= Action item =
Of all the lines below, output only those starting at the one with "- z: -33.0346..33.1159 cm" and ending at the one with "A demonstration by", both ends included, exactly as written.

= Dataset extract =
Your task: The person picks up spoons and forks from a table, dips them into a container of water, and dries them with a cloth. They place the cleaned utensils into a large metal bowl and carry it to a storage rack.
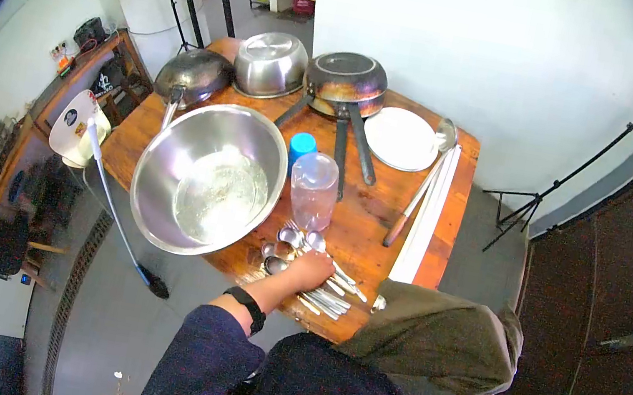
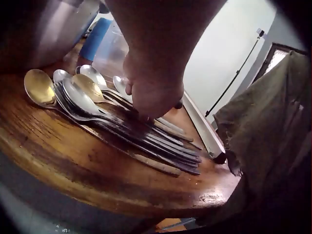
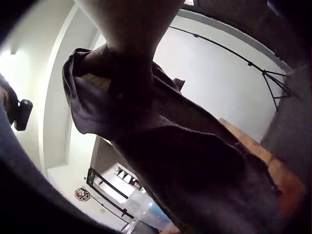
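My left hand (image 1: 309, 271) reaches down over a pile of metal spoons (image 1: 276, 265) near the table's front edge. In the left wrist view the fingers of that hand (image 2: 153, 95) bend down onto the handles, their tips mostly hidden; I cannot tell whether they pinch one. The spoon bowls (image 2: 83, 100) point away from the hand, several nested together, one of them golden (image 2: 40, 87). An olive-brown cloth (image 1: 436, 337) is raised at the table's right front corner. My right forearm (image 3: 134, 24) runs into the cloth's folds (image 3: 146, 117), which cover the right hand.
A large steel basin (image 1: 157, 186) stands left of a clear plastic container (image 1: 314, 189) and a blue cylindrical piece (image 1: 303, 144). Behind are a wok (image 1: 195, 77), an upturned steel pot (image 1: 271, 63) and stacked frying pans (image 1: 346, 80). White plates (image 1: 401, 138) and a ladle (image 1: 446, 134) lie right.
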`<control>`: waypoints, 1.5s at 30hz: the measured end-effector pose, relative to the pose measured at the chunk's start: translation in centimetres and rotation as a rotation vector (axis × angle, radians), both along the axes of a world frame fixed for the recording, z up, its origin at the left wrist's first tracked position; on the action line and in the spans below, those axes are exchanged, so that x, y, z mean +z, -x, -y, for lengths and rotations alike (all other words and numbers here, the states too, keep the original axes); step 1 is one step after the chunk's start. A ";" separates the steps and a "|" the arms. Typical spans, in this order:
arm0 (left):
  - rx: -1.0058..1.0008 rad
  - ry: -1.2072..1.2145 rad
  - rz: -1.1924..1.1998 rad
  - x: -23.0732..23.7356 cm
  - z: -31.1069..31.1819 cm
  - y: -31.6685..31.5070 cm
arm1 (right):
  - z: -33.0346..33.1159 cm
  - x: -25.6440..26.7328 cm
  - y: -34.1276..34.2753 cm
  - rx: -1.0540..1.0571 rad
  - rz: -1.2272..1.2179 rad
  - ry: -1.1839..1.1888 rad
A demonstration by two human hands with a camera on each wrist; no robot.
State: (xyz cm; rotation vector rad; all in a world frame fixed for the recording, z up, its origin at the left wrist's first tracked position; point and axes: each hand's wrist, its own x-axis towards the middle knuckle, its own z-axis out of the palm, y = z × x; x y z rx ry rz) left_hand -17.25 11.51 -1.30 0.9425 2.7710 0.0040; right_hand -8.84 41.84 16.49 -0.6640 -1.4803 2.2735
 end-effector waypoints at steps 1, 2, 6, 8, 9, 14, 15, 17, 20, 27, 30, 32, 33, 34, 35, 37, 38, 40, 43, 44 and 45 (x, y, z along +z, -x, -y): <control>0.040 -0.001 0.032 0.1 0.0 0.0 | 0.0 0.2 0.2 -0.001 0.011 0.122; 0.079 -0.002 0.067 0.1 -0.1 0.0 | -0.1 0.4 0.3 -0.001 0.024 0.244; 0.000 -0.021 0.041 0.4 0.3 -0.2 | -3.4 -2.6 0.8 0.112 -0.065 0.282; -0.060 -0.036 -0.010 -0.1 0.4 -0.2 | -4.4 -3.8 1.2 0.095 -0.064 0.270; -0.078 -0.045 -0.041 -0.7 0.6 -0.1 | -4.8 -4.3 1.4 0.087 -0.059 0.263; -0.071 -0.034 -0.122 -1.4 0.7 -0.1 | -4.7 -4.0 0.4 0.142 0.120 -0.993; -0.052 -0.031 -0.117 -1.1 0.6 -0.2 | -4.4 -3.3 0.0 0.052 0.199 -1.617; -0.051 -0.114 -0.173 -0.6 0.7 -0.2 | -3.8 -2.7 -0.1 0.055 0.103 -1.500; -0.021 -0.322 -0.308 1.7 0.6 -0.5 | -2.3 -1.7 0.2 0.184 -0.072 -0.834; 0.530 -1.427 -0.191 19.9 0.7 -4.8 | 6.2 3.5 -0.7 0.732 -0.285 -0.442; 0.349 -1.876 0.192 25.1 1.6 -7.3 | 10.0 5.5 -0.5 1.027 -0.363 -0.493; 0.264 -1.917 0.171 26.8 1.7 -8.9 | 12.7 6.5 -0.4 1.200 -0.415 -0.532; 0.247 -1.930 0.135 27.1 1.8 -9.5 | 14.1 6.7 -0.4 1.264 -0.436 -0.547; 0.231 -1.941 0.093 27.4 2.0 -10.1 | 15.6 6.8 -0.5 1.314 -0.458 -0.567; 0.216 -1.950 0.046 27.7 2.5 -10.8 | 17.1 6.6 -0.9 1.353 -0.488 -0.591; 0.281 -1.872 -0.077 28.2 4.8 -12.8 | 20.2 6.0 -1.5 1.369 -0.601 -0.668; 0.289 -1.834 -0.162 28.3 5.9 -13.9 | 21.8 5.1 -1.8 1.361 -0.677 -0.706; 0.341 -1.793 -0.304 28.6 8.4 -16.2 | 24.3 4.4 -2.7 1.389 -0.834 -0.838; 0.454 -1.779 -0.460 28.5 12.5 -19.7 | 28.8 4.5 -5.1 1.431 -0.886 -0.852; 0.484 -1.719 -0.526 28.9 13.7 -21.2 | 30.1 4.1 -5.6 1.462 -0.938 -0.856; 0.492 -1.737 -0.557 29.1 14.8 -22.7 | 31.5 3.3 -6.2 1.493 -0.991 -0.861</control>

= Written reply =
  - z: -33.0346..33.1159 cm
  - x: -25.6440..26.7328 cm
  - y: -34.1276..34.2753 cm
  - rx: -1.0540..1.0571 rad
  - rz: -1.2272..1.2179 rad
  - ry: -1.1839..1.1888 rad
A demonstration by two human hands with a camera on each wrist; no robot.

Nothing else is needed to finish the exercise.